Listed entries:
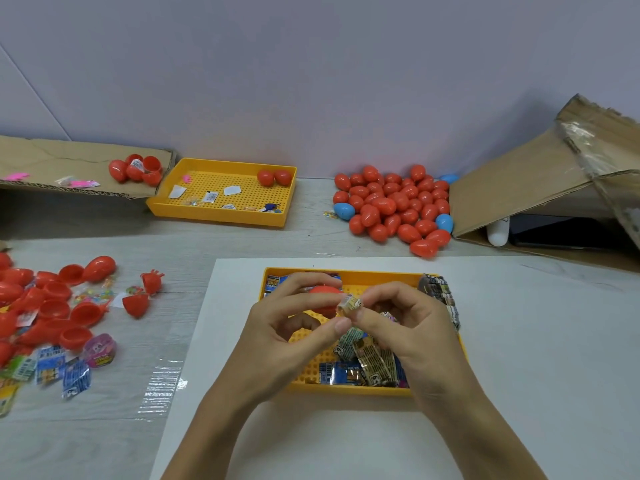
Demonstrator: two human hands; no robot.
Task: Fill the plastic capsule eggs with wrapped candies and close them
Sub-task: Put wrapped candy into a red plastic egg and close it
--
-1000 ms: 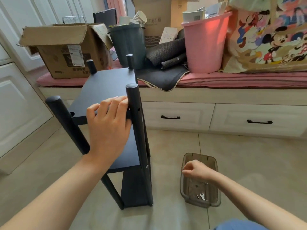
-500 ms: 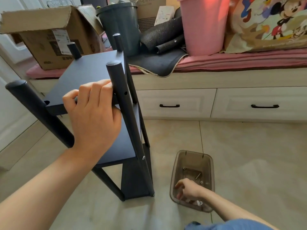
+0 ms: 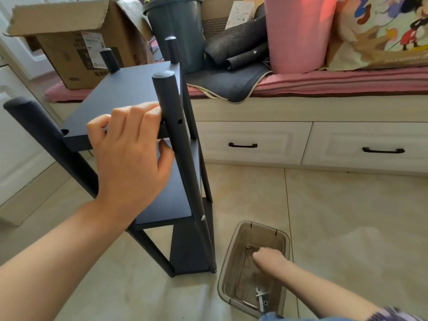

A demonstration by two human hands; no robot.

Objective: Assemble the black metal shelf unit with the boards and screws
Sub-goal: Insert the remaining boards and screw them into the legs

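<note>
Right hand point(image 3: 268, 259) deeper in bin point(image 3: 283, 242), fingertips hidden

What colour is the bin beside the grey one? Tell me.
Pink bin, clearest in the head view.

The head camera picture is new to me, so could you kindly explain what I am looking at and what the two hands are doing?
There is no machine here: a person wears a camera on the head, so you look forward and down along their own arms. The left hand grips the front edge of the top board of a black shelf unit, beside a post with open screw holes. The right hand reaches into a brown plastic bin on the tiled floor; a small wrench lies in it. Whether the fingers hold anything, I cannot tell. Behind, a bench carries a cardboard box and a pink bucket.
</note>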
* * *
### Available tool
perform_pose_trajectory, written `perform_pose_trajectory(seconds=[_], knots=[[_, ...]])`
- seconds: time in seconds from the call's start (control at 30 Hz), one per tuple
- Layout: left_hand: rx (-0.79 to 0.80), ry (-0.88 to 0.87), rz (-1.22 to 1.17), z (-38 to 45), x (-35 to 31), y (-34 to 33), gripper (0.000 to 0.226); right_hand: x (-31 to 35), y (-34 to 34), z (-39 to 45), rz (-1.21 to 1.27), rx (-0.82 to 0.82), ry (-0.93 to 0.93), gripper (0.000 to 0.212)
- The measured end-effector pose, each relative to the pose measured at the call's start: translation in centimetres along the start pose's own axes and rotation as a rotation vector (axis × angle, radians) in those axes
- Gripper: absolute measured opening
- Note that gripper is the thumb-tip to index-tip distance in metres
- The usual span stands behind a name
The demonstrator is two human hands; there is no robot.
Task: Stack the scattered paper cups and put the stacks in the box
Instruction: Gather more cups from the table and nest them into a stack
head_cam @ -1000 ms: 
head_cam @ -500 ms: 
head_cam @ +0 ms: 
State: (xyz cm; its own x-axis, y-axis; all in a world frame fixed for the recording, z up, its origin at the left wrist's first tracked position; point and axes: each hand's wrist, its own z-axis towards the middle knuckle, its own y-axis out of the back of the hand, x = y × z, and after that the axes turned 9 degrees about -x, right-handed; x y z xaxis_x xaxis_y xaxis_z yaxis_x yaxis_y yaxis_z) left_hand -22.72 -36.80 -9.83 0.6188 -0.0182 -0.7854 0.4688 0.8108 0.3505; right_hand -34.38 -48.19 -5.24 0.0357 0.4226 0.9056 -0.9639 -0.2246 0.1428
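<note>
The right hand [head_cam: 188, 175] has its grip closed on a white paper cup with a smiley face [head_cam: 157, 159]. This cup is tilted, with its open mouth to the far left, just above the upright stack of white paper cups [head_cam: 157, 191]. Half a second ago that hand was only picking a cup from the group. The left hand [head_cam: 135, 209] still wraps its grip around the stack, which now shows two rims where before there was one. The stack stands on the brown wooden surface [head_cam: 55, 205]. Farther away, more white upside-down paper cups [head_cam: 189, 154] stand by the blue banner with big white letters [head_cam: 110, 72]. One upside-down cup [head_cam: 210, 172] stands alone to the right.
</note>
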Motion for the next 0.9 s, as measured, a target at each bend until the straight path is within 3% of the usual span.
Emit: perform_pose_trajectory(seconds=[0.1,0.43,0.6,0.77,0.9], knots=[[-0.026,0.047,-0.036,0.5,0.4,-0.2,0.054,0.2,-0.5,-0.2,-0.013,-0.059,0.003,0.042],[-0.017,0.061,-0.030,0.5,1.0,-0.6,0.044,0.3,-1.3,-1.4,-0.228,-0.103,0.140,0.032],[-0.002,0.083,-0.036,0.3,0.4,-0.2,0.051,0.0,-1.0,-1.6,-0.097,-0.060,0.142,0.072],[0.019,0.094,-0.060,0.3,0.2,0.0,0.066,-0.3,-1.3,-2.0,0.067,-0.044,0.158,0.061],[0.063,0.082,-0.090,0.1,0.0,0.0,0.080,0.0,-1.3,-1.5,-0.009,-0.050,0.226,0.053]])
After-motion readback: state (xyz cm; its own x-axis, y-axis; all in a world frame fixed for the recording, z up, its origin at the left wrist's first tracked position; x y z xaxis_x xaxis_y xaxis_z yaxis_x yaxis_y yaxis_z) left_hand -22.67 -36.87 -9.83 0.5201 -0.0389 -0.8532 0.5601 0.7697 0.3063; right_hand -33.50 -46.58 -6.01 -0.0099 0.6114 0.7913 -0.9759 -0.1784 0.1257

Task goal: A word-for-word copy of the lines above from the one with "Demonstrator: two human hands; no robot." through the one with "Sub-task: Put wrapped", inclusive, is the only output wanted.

Finished exercise:
Demonstrator: two human hands; no robot.
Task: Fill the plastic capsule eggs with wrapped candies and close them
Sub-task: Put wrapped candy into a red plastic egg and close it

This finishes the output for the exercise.